Connect your wallet, and when your NFTs are loaded up, walk through them and mark all of the tokens you need to destroy. It’s cheaper to bundle your burns into one, but doing so is up to you. When you’re ready, BURN. That’s it! Sit back and wait for the process to complete and collect the combined rent!
Option 3: Use the SPL Token Program via the CLI
This one is a little more involved, but in the end it’s the only trustless approach. If you’re over-the-top secure, or you just like being more connected to the technology underneath it all, you can take care of your unwanted NFTs with the Solana CLI. If you aren’t already set up, let me help you with that:
Go through the initial steps from Option 1 – open your wallet app, follow through to Solscan. On that page you’ll want to confirm the AssociatedAccount and TokenAddress values.

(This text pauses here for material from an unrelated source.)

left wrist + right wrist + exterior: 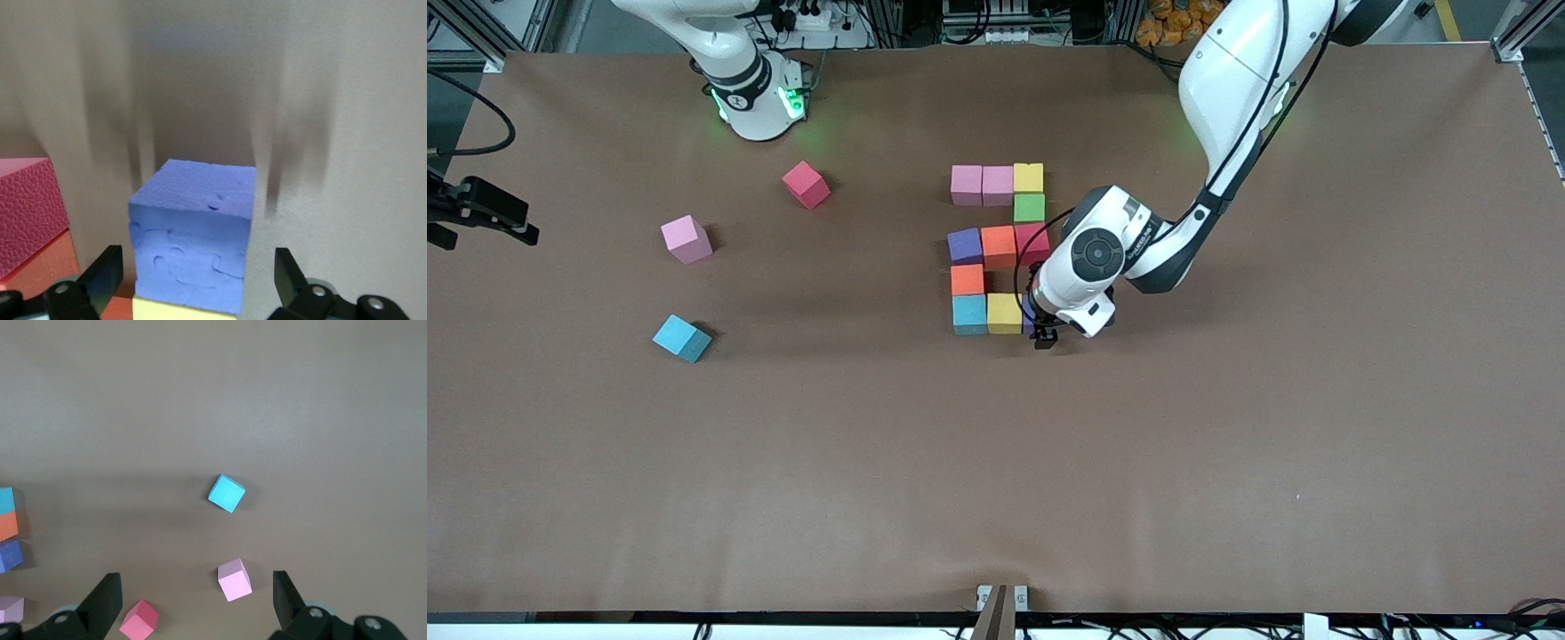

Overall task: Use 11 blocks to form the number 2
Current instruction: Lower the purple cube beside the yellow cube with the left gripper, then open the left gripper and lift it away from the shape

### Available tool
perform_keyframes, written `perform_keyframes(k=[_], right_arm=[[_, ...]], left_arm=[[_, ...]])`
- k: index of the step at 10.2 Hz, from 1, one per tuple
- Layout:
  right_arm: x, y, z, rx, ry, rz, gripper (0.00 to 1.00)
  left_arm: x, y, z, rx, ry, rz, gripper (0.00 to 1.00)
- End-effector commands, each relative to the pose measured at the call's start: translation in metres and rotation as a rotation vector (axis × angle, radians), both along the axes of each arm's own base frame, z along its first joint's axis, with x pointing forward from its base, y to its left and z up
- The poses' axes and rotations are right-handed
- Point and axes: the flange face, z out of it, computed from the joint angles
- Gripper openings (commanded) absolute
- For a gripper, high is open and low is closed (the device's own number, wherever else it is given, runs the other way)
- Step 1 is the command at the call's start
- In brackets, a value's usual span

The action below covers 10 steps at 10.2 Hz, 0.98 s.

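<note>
- The number 2 lay mid-table, long axis running from the robots' bases toward the front camera, its pink-and-yellow top row nearest the bases
- The left gripper stood low at the bottom row's end, fingers spread apart either side of a purple block, released, beside the yellow block
- The right gripper waited high, jaws open, over loose pink, red and teal-blue cubes toward the right arm's end
- No readable lettering anywhere
</note>
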Motion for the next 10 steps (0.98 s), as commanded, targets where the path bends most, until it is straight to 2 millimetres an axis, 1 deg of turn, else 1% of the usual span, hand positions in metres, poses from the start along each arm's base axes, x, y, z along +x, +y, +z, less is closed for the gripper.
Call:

Once you have the account that’s holding the junk NFT running in your terminal, list out the token accounts you have open:
spl-token accounts -v
You should see the Token and Account values among the results returned
Token Account Balance -------------------------------------------------------------------------------------------------------- DE9CvQ7mS3m6wyJ5Nz6d3cd2chniAwme1sErGTRPYFK HwAyCHVZeBoHApMGN9UFioBjgaohXH2ed6z4tEsG4Ku8 1
To get rent back, what we need to do involves two actions. First, we’re going to burn tokens in an Associated Account – the account created to house the NFT (or NFTs – I’ve gotten more than one of the same scam NFT before). Then we’re going to close out the account by asking to close on the Token. This may seem a bit backwards. The burn command uses the account address, and the close command uses the token address. Go it? Here’s what it looks like using the example token in my account:
spl-token burn HwAyCHVZeBoHApMGN9UFioBjgaohXH2ed6z4tEsG4Ku8 1
The 1 at the end is the quantity to burn within the account referenced. To see the rent deposit get returned, check and note your balance:
Next, you close the account:
spl-token close DE9CvQ7mS3m6wyJ5Nz6d3cd2chniAwme1sErGTRPYFK
This will look for an associated account for the NFT, and close it. There can be only one, so no additional detail is needed. Burn with account, close with token. Check your balance one more time and it will have increased by more than 0.002 SOL – enough for over 400 gas fees!